E-MTAB-1551 - Transcription profiling by array of Fundulus heteroclitus and Fundulus majalis gill samples to track physiological and genome expression responses to hypo-osmotic (freshwater) challenge during a time-course of acclimation, and contrast these responses within and between species
Released on 23 April 2013, last updated on 3 May 2014
Fundulus heteroclitus, Fundulus majalis
The goals of these studies are to explore the mechanisms that enable extreme physiological plasticity and that may account for evolutionary divergence of adaptive osmotic physiologies among taxa that occupy different osmotic niches. In a common-garden environment, we track physiological and genome expression responses to hypo-osmotic (freshwater) challenge during a time-course of acclimation, and contrast these responses within and between species. We seek to identify mechanisms that facilitate osmotic acclimation that are evolutionarily conserved between basal and derived physiologies, and identify mechanisms that are uniquely derived to enable the extreme osmotic plasticity exhibited by F. heteroclitus. Importantly, previous studies using a comparable experimental design have identified physiological changes and genome expression responses that are adaptive for populations of F. heteroclitus that live in fresh water. As such, this enables us to test whether mechanisms of adaptive micro-evolutionary divergence across osmotic gradients within F. heteroclitus are shared with the mechanisms that account for patterns of macro-evolutionary divergence between F. heteroclitus and F. majalis that we identify in this study.
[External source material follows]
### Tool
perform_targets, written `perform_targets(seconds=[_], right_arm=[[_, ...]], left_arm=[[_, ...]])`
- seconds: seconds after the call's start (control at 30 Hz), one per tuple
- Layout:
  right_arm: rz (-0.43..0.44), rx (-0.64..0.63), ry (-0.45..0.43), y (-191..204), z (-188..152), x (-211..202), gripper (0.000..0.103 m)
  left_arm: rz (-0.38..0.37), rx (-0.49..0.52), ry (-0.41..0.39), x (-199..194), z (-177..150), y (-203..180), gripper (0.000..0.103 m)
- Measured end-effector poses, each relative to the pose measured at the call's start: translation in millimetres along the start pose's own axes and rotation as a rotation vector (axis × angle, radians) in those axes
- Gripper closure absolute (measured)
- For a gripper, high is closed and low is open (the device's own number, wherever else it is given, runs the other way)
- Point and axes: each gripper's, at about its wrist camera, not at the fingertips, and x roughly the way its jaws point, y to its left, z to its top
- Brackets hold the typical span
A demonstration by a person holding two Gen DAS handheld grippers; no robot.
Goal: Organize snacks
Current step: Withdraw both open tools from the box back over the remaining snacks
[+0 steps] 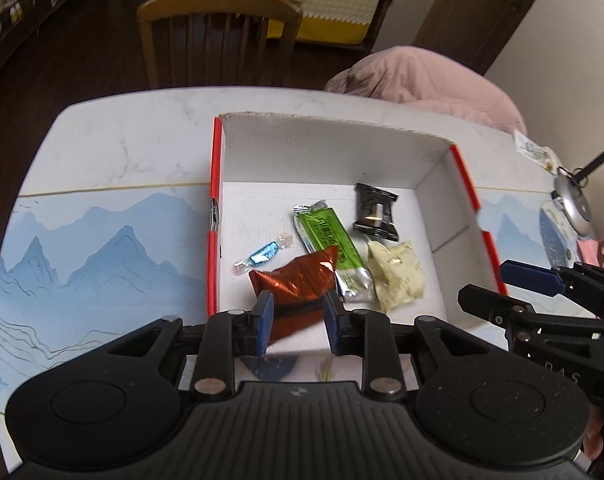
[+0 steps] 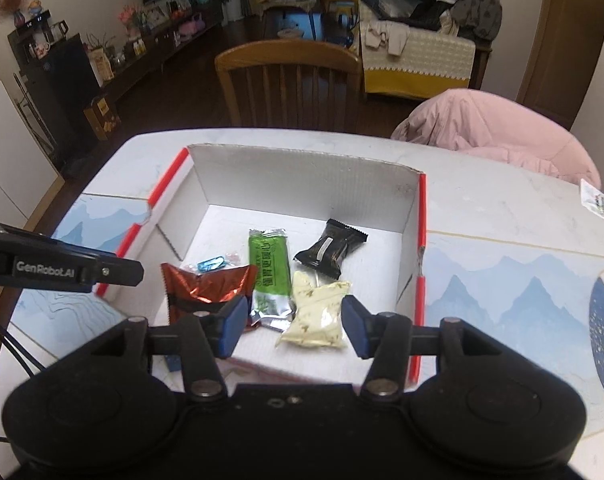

That is, are the targets of micro-evolutionary fine-tuning the same or different as the targets of macro-evolutionary divergence across osmotic boundaries? Population comparisons include between populations from Chesapeake Bay (CB), coastal Virginia (VA), and coastal Georgia (GA).
transcription profiling by array, dye swap design, in vivo, loop design, replicate design, species design, stimulus or stress design, time series design
Common functional targets of adaptive micro- and macro-evolutionary divergence in killifish. Andrew Whitehead, Shujun Zhang, Jennifer L. Roach, Fernando Galvez.